As she explains, part of Henry’s problem was timing. Italy was in turmoil. When the king started down the road to divorce in May 1527, Rome and the Vatican were being sacked by unpaid troops of Holy Roman Emperor Charles V. The pope was besieged. For Clement’s family, the Medicis, to get back into power in Florence, they needed the increasingly victorious army of Charles V, who just happened to be the nephew of Catherine of Aragon. The pope would do anything rather than rule on a divorce that was splitting Europe into factions and threatened the Church, already under attack from Martin Luther’s Reformation movement.

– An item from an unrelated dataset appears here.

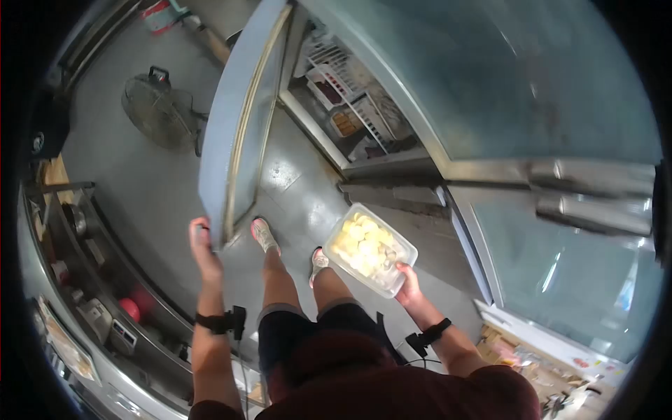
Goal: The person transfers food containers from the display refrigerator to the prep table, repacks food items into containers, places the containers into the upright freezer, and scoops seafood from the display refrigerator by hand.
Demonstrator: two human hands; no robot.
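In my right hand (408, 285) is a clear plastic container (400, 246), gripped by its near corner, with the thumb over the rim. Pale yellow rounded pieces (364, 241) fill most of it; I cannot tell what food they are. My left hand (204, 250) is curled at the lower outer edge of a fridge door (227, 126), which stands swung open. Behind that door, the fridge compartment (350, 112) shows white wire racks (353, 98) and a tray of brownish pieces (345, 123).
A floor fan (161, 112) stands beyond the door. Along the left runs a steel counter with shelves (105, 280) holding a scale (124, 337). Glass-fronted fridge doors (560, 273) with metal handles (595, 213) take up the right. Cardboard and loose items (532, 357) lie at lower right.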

Still, Casali, not even 30 years old yet already a seasoned diplomat, soldier and well-connected Vatican power player, and his relatives—diplomacy was a family business—never gave up. They entertained lavishly, played patrons against each other and tried to follow Henry’s evolving tactical position. And pursue their own interests, which often conflicted with Henry’s, including getting a Venetian bishopric, fending off the relatives of Gregorio’s rich bride, and even an alliance with Suleiman the Magnificent, who was pushing his Turkish empire to the gates of Vienna. There are so many plot twists that it can be difficult keeping track of the cast of characters. Indeed, the only boring part of this book is the title.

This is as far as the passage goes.